# WHAT THE EXERCISE ASKS:
This exercise calls for the line with "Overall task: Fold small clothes", the line with "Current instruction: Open", and all lines between them in the material below, output exactly and with no other lines.

------------------------

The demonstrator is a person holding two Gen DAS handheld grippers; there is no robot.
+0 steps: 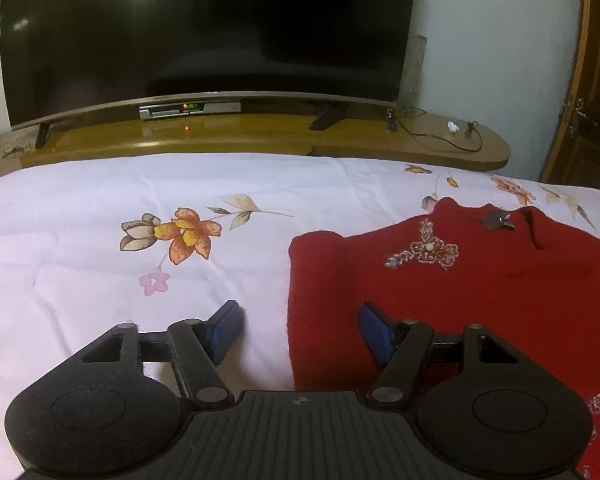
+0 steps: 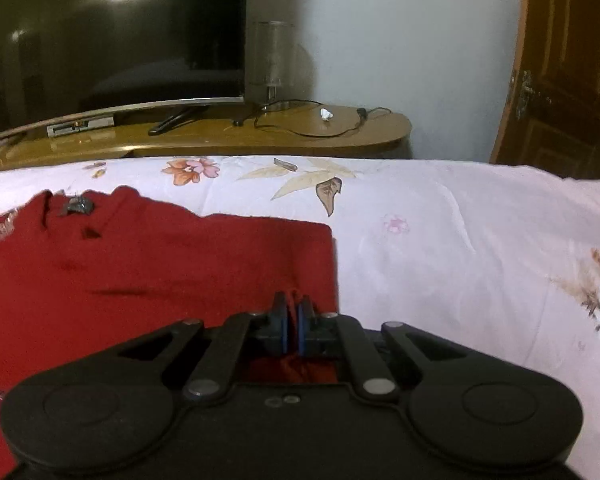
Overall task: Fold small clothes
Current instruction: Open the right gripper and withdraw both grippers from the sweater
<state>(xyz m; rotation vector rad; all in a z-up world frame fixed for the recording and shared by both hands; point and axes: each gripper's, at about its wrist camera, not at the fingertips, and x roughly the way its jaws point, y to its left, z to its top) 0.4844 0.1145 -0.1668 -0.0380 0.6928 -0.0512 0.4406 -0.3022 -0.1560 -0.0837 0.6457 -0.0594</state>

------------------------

# OUTPUT:
Overall task: Fold small clothes
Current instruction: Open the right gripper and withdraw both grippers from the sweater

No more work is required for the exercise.